How to Create Your First Web Automation with Playwright in JavaScript

A high-level introduction to creating automations in the web browser with a JavaScript library called Playwright.

Austin Hess
JavaScript in Plain English

--

Intro

Each day, the world becomes more automated. From mundane daily tasks to complex manufacturing processes to the street lights that coordinate traffic in our largest cities — automation is all around us. While I may be slightly biased (working for a company focused on automation), I truly believe that professionals from all industries should seek to gain the basic technical skills required to automate time-saving tasks. Not only does it make you a more valuable asset to your employer, but new business opportunities abound in the world of automation.

This article serves as a high-level introduction to creating automation in the web browser with a JavaScript library called Playwright.

What Are We Going to Make?

We’re going to start simple here. The final product of this tutorial will be web automation that navigates to Yahoo!
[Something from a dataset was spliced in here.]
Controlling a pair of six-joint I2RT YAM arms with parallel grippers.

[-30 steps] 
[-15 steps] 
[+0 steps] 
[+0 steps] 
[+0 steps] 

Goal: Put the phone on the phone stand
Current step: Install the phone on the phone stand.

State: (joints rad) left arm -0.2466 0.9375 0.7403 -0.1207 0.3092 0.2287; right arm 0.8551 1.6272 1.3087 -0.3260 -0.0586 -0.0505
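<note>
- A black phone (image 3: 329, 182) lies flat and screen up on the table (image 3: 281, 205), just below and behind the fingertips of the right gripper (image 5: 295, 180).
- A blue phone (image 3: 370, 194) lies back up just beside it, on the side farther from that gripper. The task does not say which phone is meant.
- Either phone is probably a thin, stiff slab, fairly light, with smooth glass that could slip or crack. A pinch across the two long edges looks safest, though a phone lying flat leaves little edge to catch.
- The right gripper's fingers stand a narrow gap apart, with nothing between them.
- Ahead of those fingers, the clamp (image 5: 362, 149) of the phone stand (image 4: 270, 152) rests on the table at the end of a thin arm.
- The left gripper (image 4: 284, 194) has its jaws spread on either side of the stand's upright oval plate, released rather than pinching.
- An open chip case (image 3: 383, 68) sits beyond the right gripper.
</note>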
Finance and downloads a CSV file of the last year of historical data for a given stock ticker.

Set Up Your Project

First off, create a new directory:

mkdir first-web-automation
cd first-web-automation

Second, we need to initialize our project and install Playwright:

yarn init
(answer prompts)
yarn add playwright

If you’re not familiar with NPM scripts, they are scripts that you can define in your package (just the root folder which contains package.json) that make it easier to run, test, and debug your code. Let’s add a script there now for running our project. Add this snippet to your package.json in-between "license": ... and "dependencies": ...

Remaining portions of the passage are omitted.